In 1982, Cong revised the novel Grass in the Northern Country (北国草). He had begun writing the novel in 1955, but lost the manuscript during the Cultural Revolution. He was able to recover it after his release from laogai, and finally published the book in 1984. He received more than 1,000 letters from readers after its publication. The novel won four national and municipal literature prizes. He also published a collection of short stories Drinking Soul Going West (酒魂西行) in 1990, and the autobiographical novel Naked Snow (裸雪) in 1994. The latter, written from a child's perspective and set in the Republican era of Cong's childhood, is vastly different from his typical laogai fiction.

1976

After the death of Mao Zedong and the end of the Cultural Revolution in 1976, Cong was released and rehabilitated in 1978. He eagerly resumed writing, using his laogai experience as an inspiration. In 1979, he published the novella The Blood-Stained Magnolias under the High Wall (大墙下的红玉兰), about a labor camp inmate being killed by the camp guard. The first Chinese novel about laogai camps, it initiated the "High Wall" genre of literature (大墙文学; "high wall" being a euphemism for prison), which reflects on the traumas suffered by political prisoners in the camps during the Anti-Rightist Campaign and the Cultural Revolution. Writer Wang Meng, who served as China's Minister of Culture, called Cong the "Father of High Wall Literature".

1957

During the Hundred Flowers Campaign, when the Communist government invited opinions and criticisms from intellectuals, Cong published the essay "A Few Questions Concerning Socialist Realism" in the April 1957 issue of the journal Beijing Literature and Art, in which he questioned the need for the adjective "socialist" in socialist realism and argued that the term excessively emphasized politics and encouraged formulaic writing. His friend Liu Shaotang [zh] also wrote an essay criticizing socialist realism in the same journal.

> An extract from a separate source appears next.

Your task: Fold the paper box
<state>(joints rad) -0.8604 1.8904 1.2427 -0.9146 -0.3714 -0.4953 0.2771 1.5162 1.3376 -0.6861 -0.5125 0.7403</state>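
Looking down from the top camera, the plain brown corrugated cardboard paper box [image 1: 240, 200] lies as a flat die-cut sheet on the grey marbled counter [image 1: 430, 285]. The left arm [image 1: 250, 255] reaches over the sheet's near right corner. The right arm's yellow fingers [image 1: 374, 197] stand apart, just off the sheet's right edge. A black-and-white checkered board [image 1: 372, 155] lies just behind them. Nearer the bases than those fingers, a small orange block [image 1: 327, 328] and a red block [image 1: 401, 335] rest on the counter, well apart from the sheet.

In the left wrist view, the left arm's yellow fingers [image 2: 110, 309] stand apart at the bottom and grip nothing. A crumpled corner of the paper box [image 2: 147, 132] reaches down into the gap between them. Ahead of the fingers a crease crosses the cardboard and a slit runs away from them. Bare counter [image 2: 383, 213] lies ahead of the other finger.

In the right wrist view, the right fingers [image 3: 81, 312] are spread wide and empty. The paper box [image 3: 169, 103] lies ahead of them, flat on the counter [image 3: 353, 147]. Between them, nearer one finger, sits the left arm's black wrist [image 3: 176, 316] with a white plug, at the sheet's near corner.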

The Communist Party soon turned against intellectuals who criticized its policies and started the Anti-Rightist Campaign in 1957. Beijing Literature and Art published an article calling Cong and Liu "poisonous weeds" who had been lured to "stick their heads out above ground". Cong was soon denounced as a "rightist" and a member of a "counterrevolutionary clique", together with Liu Shaotang, Wang Meng, and Deng Youmei [zh]. The four writers were collectively known as the "Four Black Swans" (四只黑天鹅) of Beijing.

1953

After graduating from Beijing Normal School in 1953, Cong taught at an elementary school for half a year before joining the Beijing Daily as a reporter. In 1955, he published July Rain (七月雨), his first short-story collection. He published a second collection, The Morning Sun Rises (曙光升起的早晨), and a novel, Spring Morning along South River (南河春晓), in the next two years, earning himself recognition as an emerging writer.

1933

Cong Weixi (Chinese: 从维熙; 7 April 1933 – 29 October 2019), who also used the pen names Bi Zheng (碧征) and Cong Ying (从缨), was a Chinese novelist. Condemned as a "rightist" during the Anti-Rightist Campaign in 1957, he spent 20 years in the laogai ("reform through labor") camps. Following his release in 1978, he published China's first novel on laogai and founded the "High Wall Literature" genre that depicts the traumas suffered by political prisoners in the labor camps. Highly influential in the post-Cultural Revolution literary scene, his works have been translated into many languages.

Cong was born on 7 April 1933 in Daiguantun, Zunhua County (now part of Yutian County) in Hebei, Republic of China. His grandfather held a xiucai degree during the late Qing dynasty, and his father worked as an aeronautical engineer in Chongqing. In 1937, his father died in prison after being arrested by the Kuomintang government for attempting to defect to the Communist Party. His mother, an illiterate woman with bound feet, brought the four-year-old Cong to live with her parents. They moved to Beijing in 1946 where Cong attended school. After the establishment of the People's Republic of China, he enrolled at Beijing Normal School in 1950 and published his first essay, "Going to the Battle", about patriotic youths fighting in the Korean War.